Guest Details
Hongxia Yang
Professor at Hong Kong Polytechnic University
Prof. Hongxia Yang, Associate Dean of Faculty of Computer and Mathematical Sciences & Professor, PhD from Duke University, has published over 150 top conference and journal papers, and held more than 50 patents. She has been awarded the highest prize of the 2019 World Artificial Intelligence Conference, Super AI Leader (SAIL Award), the second prize of the 2020 National Science and Technology Progress Award, the first prize of Science and Technology Progress of the Chinese Institute of Electronics in 2021, the Forbes China Top 50 Women in Science and Technology and Ministry of Education Science and Technology Progress Award First Class in 2022, AI 2000 Most Influential Scholar Award since 2023 and Top World 50 Women in AI and Web3 by CoinDesk in 2025. She used to work as the ByteDance US LLM Head, AI Scientist and Director in Alibaba Group, Principal Data Scientist at Yahoo! Inc and Research Staff Member at IBM T.J. Watson Research Center, joint adjunct professor at Zhejiang University Shanghai Advanced Research Institute respectively. She founded the foundation model teams at both Alibaba and ByteDance and is a pioneer in the field of Generative AI.
Talk
Title: Co-GenAI: A Novel Fusion-Driven Platform
Abstract: We introduce a groundbreaking platform designed to make AI development more accessible and efficient. At its core is Domain-Adaptive Continual Pretraining (DACP), a pioneering system that enhances Large Language Models by continuously pretraining them on domain-specific unlabeled data, allowing for effective specialization in enterprise and scientific domains often underrepresented in general web data. DACP consistently outperforms existing open-source models and mainstream language models like ChatGPT in specific domains, all while minimizing GPU costs. Complementing this is the Advanced Model Fusion Infrastructure, which utilizes a "Model over Models" (MoM) framework to integrate top-performing domain-specific models, irrespective of their pretraining structures. This innovative approach enables the creation of foundation models by fusing existing models, drastically reducing computational requirements compared to traditional methods—requiring only 160 GPU hours to merge four top models, as opposed to 1-1.6 million GPU hours needed to train foundation models from scratch.
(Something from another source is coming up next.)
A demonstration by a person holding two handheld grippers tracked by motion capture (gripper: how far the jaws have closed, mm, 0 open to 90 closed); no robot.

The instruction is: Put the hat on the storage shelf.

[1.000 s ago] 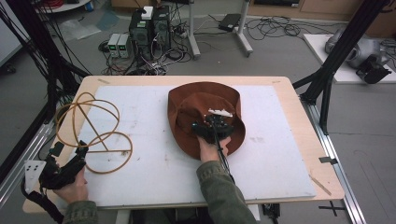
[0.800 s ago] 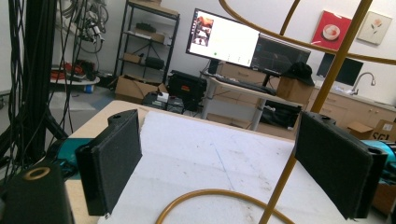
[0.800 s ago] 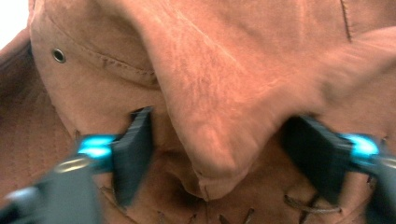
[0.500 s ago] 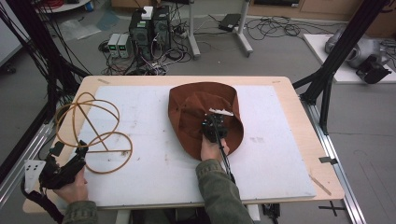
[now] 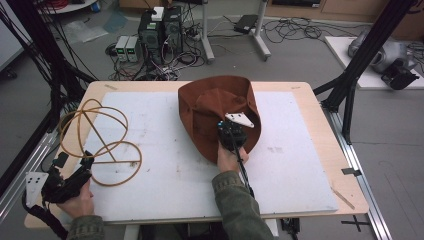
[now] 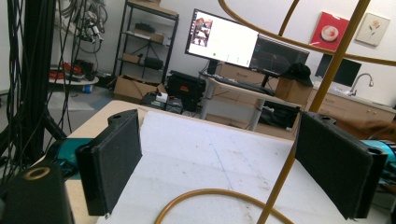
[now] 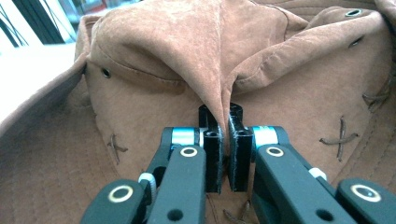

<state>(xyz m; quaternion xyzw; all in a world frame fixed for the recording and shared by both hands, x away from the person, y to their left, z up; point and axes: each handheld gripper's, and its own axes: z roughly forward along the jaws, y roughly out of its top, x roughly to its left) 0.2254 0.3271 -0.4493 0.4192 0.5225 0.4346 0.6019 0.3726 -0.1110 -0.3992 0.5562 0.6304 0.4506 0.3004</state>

The platform's Resource-Efficient Architecture further democratizes AI development by facilitating the effective use of distributed, entry-level GPU resources. By leveraging distributed high-performance computing centers equipped with diverse computing accelerators, the platform efficiently trains foundation models through the fusion of smaller language models (SLMs), offering a viable alternative to training large foundation models from scratch. This approach reduces dependency on massive centralized computational resources, fostering greater innovation and diversity in the field.